Where does the word "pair" show up in the data? Please find each such line and copy it.

[Opening Extracted material section]

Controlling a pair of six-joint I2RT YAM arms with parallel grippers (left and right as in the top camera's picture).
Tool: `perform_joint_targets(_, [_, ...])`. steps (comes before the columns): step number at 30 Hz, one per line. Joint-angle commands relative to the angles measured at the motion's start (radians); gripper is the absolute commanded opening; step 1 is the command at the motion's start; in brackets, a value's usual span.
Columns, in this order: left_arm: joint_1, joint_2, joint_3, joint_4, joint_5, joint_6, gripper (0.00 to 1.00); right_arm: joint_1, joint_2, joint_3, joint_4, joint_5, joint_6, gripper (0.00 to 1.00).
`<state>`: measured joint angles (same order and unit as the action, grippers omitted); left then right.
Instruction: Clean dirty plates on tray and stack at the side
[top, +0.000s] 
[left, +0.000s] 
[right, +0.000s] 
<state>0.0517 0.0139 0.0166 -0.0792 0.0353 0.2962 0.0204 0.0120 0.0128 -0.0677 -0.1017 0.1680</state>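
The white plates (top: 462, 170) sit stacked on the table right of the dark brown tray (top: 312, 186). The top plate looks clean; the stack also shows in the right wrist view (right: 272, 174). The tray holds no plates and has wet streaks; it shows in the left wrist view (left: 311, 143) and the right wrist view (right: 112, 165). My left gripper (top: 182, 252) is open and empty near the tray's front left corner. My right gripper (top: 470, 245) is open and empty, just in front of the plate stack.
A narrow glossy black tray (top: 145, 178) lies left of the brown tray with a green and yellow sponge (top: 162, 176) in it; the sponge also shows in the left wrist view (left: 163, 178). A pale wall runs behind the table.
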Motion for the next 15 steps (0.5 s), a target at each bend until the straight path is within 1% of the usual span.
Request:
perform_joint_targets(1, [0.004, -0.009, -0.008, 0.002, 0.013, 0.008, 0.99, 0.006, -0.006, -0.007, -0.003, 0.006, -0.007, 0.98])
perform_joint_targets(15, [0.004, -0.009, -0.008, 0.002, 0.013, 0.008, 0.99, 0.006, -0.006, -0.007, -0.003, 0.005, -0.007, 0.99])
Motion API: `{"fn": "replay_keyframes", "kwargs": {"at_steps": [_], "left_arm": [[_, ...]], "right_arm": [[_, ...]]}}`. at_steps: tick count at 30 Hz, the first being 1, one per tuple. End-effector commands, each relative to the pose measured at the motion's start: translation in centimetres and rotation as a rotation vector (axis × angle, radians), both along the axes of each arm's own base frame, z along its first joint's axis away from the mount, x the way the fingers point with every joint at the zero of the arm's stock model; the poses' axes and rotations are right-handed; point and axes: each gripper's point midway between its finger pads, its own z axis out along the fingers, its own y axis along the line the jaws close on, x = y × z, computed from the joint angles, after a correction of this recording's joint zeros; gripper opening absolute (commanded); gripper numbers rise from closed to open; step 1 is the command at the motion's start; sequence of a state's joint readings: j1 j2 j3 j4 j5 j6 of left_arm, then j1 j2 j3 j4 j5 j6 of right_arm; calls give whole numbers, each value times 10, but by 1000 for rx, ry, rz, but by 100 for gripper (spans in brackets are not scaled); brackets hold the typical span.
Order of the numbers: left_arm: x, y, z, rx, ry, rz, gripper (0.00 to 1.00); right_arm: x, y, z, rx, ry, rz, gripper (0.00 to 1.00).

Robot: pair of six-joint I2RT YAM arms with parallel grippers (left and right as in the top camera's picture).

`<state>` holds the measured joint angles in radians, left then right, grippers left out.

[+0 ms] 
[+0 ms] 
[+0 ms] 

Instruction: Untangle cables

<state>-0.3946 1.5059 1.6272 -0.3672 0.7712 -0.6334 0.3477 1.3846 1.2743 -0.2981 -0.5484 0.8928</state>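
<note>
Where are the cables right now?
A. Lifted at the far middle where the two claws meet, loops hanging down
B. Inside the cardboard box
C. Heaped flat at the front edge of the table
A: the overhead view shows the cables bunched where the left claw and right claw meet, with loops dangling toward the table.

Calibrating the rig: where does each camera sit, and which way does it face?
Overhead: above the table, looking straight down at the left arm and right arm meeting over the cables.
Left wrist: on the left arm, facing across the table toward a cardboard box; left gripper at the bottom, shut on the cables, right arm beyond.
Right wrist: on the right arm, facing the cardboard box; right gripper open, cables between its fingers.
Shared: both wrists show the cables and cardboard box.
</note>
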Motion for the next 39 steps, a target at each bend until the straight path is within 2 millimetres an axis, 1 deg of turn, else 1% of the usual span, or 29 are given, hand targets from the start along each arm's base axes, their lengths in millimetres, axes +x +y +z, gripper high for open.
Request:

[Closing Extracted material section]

Result of the exercise →
Controlling a pair of six-joint I2RT YAM arms with parallel grippers (left and right as in the top camera's picture).
Robot: pair of six-joint I2RT YAM arms with parallel grippers (left and right as in the top camera's picture).

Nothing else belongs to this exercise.